Python Standard Library changes in recent years

With each major Python release, all the attention goes to the new language features: the walrus operator, dictionary merging, pattern matching. There is also a lot of writing about asyncio and typing modules — they are developing rapidly and are obviously important for the core team.

The rest of the standard library modules receive undeservedly little attention. I want to fix this and tell you about the novelties introduced in versions 3.8–3.10.

This is not an exhaustive list, of course. I write only about those changes that interested me personally. But since I am not too much different from the “average” Python backend developer, it is likely that you will also be interested. Let me know if I missed something.

The modules are in alphabetical order, so if you get bored with the first (little-known) ones, do not be discouraged — it gets more exciting further.

arraybase64bisectbuiltinsdataclassesdatetimefractionsfunctoolsglobgraphlibitertoolsmathrandomshlexshutilstatisticszoneinfo

All new features and improvements in the article are accompanied by examples. You can try them in the playground or run locally. If you have an older local Python, run it using Docker:

$ docker run -it --rm python:3.10-alpine

array

array module provides compact typed numeric arrays. It is used much less frequently than the famous list counterpart.

array.index() methods finds the value in the array and returns the index of the found element. Now it supports optional start and stop parameters, which define the search interval (3.10+):

from array import array
arr = array("i", [7, 11, 19, 42])

idx = arr.index(11)
# idx == 1

idx = arr.index(11, 2)
# ValueError: array.index(x): x not in array

playground

Contributed by: Anders LorentsenZackery Spytz

base64

base64 module encodes binary data into ASCII strings using Base16, Base32, and Base64 algorithms.

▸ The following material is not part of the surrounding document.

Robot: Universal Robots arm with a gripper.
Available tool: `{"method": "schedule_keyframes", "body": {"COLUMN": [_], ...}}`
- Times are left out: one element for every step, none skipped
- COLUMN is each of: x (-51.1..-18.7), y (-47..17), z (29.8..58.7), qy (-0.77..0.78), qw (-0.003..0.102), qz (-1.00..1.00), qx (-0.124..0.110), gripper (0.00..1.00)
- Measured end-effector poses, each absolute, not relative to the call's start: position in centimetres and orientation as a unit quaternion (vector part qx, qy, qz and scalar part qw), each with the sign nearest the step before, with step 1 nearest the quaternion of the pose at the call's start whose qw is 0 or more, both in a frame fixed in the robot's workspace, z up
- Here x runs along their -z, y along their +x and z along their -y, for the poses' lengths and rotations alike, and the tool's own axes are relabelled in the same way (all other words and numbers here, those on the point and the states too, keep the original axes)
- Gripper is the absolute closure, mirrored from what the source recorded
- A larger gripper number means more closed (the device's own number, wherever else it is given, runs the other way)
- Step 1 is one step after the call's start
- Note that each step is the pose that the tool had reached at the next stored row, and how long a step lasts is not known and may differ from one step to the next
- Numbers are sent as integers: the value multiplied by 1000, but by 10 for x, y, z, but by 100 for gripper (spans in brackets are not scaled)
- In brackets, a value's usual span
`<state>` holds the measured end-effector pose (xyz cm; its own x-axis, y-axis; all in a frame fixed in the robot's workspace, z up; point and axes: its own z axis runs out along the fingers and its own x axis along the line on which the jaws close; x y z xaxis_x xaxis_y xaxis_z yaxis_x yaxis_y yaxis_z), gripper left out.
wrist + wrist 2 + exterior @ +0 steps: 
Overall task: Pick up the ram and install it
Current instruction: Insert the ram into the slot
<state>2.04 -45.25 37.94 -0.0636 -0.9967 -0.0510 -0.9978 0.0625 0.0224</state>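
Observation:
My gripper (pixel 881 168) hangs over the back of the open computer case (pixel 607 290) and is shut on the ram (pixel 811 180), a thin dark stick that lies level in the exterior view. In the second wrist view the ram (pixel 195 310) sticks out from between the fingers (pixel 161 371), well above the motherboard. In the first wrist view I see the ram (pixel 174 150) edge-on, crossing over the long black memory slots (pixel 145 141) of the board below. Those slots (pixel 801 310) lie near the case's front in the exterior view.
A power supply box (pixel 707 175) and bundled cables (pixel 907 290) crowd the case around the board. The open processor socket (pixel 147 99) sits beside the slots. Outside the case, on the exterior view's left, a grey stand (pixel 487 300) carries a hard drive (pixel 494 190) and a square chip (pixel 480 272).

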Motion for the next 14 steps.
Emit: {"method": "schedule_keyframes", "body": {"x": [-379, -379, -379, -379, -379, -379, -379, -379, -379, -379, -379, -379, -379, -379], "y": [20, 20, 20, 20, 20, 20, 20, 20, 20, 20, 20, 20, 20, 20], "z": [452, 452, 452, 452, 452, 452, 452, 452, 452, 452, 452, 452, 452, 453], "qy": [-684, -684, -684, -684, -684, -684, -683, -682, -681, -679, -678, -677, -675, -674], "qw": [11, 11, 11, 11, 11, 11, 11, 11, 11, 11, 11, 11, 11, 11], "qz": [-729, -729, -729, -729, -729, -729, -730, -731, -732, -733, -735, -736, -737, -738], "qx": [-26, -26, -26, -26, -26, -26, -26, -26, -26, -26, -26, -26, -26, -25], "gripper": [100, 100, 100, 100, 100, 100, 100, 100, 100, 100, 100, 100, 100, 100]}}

It received a couple of new functions: b32hexencode() and b32hexdecode(), which use an extended 32-character alphabet according to RFC 4648 (3.10+):

import base64
bytes = b"python is awesome"

base64.b32encode(bytes)
# b'OB4XI2DPNYQGS4ZAMF3WK43PNVSQ===='

base64.b32hexencode(bytes)
# b'E1SN8Q3FDOG6ISP0C5RMASRFDLIG===='

playground

Contributed by: Filipe Laíns

bisect

bisect module works with sorted lists using binary search method. Main functions are:

  • bisect() finds an item in the list;
  • insort() adds an item while retaining the order.
import bisect

lst = [7, 11, 19, 42]
idx = bisect.bisect(lst, 12)
# idx == 2

bisect.insort(lst, 12)
# [7, 11, 12, 19, 42]

Since version 3.10, all module functions support the optional key parameter. It is a function that returns the value of a list item. It is convenient to use if the elements cannot be compared directly:

import bisect
import operator

p1 = {"id": 11, "name": "Diane"}
p2 = {"id": 12, "name": "Bob"}
p3 = {"id": 13, "name": "Emma"}

key = operator.itemgetter("name")
people = sorted([p1, p2, p3], key=key)
# Bob, Diane, Emma

idx = bisect.bisect(people, "Dan")
# TypeError: '<' not supported between instances of 'str' and 'dict'

idx = bisect.bisect(people, "Dan", key=key)
# idx == 1

playground

Contributed by: Raymond Hettinger

builtins

builtins module contains all the built-in functions and classes that programmers use without imports: int, list, len(), open() and the like.

import builtins

list is builtins.list
# True

len is builtins.len
# True

The string received str.removeprefix() and str.removesuffix() methods, which cut off the string head and tail respectively (3.9+):

s = "Python is awesome"

s.removeprefix("Python is ")
# 'awesome'

s.removesuffix(" is awesome")
# 'Python'

The integer received the int.bit_count() method, which returns the number of ones in the binary representation of the integer (3.10+):

n = 42

bin(n)
# '0b101010'

n.bit_count()
# 3

The dictionary methods dict.key(), dict.values() and dict.items() return view objects that reference dictionary data. Previously, it was impossible to get a reverse link to the dictionary from these objects, but now it can be done — through the .mapping attribute (3.10+):

people = {
    "Diane": 70,
    "Bob": 78,
    "Emma": 84
}

keys = people.keys()
# dict_keys(['Diane', 'Bob', 'Emma'])

keys.mapping["Bob"]
# 78

Collection merging zip() function received the strict parameter. It ensures that the sequences are of the same length (3.10+):

keys = ["Diane", "Bob", "Emma"]
vals = [70, 78, 84, 42]

pairs = zip(keys, vals)
list(pairs)
# [('Diane', 70), ('Bob', 78), ('Emma', 84)]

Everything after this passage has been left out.